How appropriate that Robert Bork would weigh in on the Libby conviction to assert that Fitzgerald's appointment might not be constitutional. Over thirty years later and he's still trying to fire the guy investigating the Republican Administration.
Mind you, Bork is not alone. Vikram Amar, Randy Barnett, Alan Dershowitz, Viet Dinh, Douglas Kmiec, Gary Lawson, Earl Maltz, Thomas Merrill, Robert Nagel, Richard Parker, and Robert Pushaw. Some interesting in names in that list, from a fwe good liberals, to architects of unitary executive, to Dershowitz, who served as such a nice liberal voice justifying torture.
At issue, these constitutional law scholars argue, is whether or not Fitzgerald was acting as an inferior or superior officer. His example is not precisely similar to previous examples of special counsels, and therefore it needs to be judged anew.
I'm going to go visit with my mom, so others are going to have to weigh in on the legal strength of this brief. I will say, from a rhetorical standpoint it is quite strong. I especially like how they use Lawrence Tribe to make many of their key arguments. They also use some of Comey's shrewdest moves designed to allow Fitzgerald to carry out his investigation against the constitutionality of the position now. No dummies, these guys.

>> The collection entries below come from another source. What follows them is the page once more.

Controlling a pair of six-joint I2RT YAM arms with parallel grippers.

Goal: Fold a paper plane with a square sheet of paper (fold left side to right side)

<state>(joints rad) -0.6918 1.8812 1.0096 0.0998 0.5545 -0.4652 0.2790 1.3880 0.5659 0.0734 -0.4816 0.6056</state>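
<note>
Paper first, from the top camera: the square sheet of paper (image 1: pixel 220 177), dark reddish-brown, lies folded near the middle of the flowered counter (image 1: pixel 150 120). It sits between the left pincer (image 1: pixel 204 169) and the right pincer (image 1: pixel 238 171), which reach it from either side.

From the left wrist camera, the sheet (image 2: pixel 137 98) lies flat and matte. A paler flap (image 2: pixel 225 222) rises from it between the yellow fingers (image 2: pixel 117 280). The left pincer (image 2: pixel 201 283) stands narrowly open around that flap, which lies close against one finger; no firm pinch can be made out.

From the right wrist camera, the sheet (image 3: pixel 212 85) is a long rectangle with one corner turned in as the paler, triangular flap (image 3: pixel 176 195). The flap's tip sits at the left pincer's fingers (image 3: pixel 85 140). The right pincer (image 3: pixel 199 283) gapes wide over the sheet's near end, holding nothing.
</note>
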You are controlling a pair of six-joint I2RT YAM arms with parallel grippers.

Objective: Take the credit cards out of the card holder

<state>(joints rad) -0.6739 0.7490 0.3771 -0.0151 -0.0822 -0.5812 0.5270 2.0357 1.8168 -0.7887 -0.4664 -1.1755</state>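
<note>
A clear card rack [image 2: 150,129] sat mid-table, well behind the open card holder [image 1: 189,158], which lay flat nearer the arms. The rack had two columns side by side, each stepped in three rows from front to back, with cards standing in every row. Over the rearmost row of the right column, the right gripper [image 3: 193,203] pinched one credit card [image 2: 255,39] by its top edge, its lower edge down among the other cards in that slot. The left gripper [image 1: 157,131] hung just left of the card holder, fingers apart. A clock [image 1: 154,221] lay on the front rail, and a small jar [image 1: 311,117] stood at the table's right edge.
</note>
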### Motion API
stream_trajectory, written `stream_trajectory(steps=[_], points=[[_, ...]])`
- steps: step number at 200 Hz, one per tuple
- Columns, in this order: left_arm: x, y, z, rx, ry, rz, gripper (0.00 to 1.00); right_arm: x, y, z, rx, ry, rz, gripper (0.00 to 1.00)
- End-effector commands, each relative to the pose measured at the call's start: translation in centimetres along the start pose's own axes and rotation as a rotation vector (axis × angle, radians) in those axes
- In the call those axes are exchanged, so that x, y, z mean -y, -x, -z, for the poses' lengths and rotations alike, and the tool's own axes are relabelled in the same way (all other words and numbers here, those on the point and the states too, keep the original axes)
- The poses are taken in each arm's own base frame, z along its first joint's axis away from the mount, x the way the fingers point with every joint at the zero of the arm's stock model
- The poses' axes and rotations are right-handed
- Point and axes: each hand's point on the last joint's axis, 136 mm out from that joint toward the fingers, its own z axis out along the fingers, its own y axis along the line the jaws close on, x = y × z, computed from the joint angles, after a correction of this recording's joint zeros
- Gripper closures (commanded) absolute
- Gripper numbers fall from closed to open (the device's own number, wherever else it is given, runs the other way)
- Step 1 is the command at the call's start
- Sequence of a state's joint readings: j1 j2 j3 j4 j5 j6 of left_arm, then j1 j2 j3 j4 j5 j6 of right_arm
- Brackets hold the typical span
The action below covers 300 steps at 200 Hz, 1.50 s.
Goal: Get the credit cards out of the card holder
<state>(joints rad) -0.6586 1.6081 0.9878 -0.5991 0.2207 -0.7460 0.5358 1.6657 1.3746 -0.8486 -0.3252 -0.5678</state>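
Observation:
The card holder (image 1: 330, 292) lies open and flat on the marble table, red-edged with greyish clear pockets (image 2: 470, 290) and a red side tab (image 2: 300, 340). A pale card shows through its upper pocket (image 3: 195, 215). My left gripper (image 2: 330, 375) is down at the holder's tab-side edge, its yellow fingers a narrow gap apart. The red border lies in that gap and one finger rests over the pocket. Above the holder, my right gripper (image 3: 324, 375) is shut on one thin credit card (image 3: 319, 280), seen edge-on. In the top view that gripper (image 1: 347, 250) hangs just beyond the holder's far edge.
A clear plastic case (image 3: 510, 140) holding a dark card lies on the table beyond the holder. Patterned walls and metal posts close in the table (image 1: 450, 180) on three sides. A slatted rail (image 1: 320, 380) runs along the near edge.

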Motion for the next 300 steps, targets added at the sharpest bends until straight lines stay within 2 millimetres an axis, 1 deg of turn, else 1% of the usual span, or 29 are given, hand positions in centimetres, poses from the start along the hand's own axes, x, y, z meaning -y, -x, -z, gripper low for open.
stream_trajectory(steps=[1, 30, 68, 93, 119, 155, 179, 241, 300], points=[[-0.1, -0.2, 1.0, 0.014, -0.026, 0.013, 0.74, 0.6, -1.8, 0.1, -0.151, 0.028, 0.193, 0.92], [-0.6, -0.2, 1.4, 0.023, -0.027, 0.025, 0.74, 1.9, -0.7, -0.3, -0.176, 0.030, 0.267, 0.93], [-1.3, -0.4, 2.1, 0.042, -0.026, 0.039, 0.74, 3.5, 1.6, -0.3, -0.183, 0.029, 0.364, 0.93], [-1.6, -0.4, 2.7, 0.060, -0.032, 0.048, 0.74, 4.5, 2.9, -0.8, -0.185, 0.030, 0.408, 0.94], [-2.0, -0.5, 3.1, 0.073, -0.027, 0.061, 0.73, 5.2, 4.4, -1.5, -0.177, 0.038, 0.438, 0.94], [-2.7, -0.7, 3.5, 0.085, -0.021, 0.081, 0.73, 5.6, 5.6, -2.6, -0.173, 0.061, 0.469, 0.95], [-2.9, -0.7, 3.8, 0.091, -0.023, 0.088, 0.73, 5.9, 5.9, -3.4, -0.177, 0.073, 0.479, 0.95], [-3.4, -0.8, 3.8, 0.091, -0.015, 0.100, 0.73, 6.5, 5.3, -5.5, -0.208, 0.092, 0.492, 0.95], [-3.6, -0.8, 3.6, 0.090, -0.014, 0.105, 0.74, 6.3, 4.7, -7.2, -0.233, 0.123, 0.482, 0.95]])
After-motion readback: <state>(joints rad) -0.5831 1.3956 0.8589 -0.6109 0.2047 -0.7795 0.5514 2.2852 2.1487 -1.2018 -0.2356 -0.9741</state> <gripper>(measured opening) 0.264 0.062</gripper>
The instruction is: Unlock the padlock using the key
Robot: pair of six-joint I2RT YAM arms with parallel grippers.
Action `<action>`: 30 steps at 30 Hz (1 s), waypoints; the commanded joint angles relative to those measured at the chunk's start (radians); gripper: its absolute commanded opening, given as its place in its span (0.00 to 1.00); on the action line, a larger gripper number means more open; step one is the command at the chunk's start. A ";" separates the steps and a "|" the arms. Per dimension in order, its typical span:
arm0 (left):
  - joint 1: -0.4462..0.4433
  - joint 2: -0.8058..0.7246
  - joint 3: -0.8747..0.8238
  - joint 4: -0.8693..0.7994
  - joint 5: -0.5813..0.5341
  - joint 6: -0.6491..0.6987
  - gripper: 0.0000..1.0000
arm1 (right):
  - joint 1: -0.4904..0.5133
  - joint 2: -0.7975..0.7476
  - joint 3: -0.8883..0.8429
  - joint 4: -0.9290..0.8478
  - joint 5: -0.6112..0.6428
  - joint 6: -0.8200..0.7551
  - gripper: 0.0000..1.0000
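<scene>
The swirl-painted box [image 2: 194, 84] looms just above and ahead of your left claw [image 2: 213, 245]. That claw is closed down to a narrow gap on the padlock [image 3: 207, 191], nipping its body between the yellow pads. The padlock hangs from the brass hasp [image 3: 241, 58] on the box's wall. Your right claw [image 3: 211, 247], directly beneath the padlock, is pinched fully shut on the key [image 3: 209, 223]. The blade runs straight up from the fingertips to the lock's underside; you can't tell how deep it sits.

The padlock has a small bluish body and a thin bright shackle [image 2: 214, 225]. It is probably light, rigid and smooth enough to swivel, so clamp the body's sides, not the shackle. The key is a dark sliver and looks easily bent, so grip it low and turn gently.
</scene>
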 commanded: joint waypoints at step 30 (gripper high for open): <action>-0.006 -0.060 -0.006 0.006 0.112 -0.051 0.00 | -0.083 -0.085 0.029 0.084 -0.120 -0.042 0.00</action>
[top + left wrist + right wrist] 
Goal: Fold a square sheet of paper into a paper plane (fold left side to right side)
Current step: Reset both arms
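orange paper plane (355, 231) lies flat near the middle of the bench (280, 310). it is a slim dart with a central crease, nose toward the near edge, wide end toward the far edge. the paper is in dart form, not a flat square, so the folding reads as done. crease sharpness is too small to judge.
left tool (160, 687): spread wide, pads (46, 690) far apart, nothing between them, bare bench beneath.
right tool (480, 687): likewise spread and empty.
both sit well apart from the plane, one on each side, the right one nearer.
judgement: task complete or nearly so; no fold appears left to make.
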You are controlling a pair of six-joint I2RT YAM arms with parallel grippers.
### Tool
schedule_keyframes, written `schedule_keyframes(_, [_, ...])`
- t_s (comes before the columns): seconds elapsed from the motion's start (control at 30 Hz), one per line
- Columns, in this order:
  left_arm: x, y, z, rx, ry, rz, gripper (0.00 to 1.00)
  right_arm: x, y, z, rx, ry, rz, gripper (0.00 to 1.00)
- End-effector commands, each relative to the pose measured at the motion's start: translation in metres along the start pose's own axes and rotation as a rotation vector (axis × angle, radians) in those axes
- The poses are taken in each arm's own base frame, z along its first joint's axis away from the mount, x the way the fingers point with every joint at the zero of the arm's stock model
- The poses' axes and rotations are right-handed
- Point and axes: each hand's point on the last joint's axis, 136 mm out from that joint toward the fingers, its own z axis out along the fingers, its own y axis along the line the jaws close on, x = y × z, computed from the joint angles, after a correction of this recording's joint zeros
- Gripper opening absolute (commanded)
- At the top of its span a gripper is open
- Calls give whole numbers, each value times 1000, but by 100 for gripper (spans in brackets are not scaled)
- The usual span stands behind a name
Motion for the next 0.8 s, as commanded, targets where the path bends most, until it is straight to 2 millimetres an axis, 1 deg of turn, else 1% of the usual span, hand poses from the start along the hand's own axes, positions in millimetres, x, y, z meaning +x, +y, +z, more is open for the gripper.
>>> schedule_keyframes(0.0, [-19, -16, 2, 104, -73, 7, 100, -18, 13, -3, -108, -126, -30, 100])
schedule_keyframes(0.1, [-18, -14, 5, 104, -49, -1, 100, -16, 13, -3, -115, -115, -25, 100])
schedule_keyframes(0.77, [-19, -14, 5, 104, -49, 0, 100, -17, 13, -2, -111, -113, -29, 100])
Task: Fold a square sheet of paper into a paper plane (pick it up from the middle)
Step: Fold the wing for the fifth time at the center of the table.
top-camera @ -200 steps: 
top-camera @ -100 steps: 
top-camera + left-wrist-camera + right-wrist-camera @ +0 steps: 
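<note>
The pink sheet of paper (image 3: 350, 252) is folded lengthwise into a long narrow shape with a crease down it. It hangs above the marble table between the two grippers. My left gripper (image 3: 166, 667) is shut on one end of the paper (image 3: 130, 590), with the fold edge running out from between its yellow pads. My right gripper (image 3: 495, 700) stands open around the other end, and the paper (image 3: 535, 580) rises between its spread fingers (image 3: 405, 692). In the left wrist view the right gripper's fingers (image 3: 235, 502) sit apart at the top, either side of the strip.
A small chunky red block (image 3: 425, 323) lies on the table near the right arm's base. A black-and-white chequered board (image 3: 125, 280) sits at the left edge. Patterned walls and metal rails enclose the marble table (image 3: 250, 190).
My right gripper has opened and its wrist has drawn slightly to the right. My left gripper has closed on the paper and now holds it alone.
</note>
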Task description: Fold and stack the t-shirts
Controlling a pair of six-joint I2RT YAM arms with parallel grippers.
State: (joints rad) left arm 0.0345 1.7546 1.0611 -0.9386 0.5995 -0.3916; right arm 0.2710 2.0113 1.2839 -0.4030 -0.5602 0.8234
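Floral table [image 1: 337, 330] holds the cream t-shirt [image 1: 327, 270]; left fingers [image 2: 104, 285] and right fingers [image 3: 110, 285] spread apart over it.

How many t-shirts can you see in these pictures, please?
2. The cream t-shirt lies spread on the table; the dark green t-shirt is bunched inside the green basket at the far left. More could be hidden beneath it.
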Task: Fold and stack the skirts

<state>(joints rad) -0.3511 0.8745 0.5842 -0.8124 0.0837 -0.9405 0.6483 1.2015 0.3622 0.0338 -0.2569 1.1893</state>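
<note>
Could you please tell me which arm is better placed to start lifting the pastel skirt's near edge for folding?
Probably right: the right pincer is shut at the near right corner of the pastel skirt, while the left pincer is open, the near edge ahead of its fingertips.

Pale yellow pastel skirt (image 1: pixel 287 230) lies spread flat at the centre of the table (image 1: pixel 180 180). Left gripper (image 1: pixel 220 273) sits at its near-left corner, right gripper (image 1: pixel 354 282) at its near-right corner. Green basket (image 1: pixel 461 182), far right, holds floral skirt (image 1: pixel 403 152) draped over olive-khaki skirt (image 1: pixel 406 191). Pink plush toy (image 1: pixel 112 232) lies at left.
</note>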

That said, I do want to stress that this issue has ramifications beyond the question of whether Libby goes to jail before Bush pardons him. Here's what Judge Walton had to say about the issue (sorry that it's so sketchy--the server was crashing):
Walton: as far as appointment clause, the question is the extent to which there is appropriate supervision over Mr. Fitz and his operation. He was obviously confirmed by senate, occupies a position in Chicago as USA, he was tasked to conduct this investigation, even though AG, and DAG, have recused themselves, there was no indication they had recused themselves wrt supervisory issues if he did not conduct himself according to rules and regulations of DOJ.
Otherwise it seems to me that people who occupy high levels of DOJ, it would mean people who have direct responsibility for DOJ couldn’t be brought in. [my emphasis]
Walton provides a basic claim that Fitzgerald is an inferior officer since the AG could still fire him (hell--in this DOJ, even Kyle Sampson or Monica Goodling could fire him, apparently). More importantly, Walton explains the reason for the necessary legality of the Special Counsel: Because if we can't have a Special Counsel free of direct oversight of the AG, then there is no way to investigate those who occupy high levels of DOJ or those who have direct responsibility for it.
In other words, if Fitzgerald's appointment is unconstitutional, Walton was arguing, we can't hold Alberto Gonzales or Dick Cheney or George Bush to account.
That's not really a constitutional argument, mind you, it's a pragmatic one. But it really underscores the importance of this issue. Because Bork is not just trying to get Fitzgerald fired. He's trying to get the next Special Counsel--the one investigating BushCo constitutional violations--fired.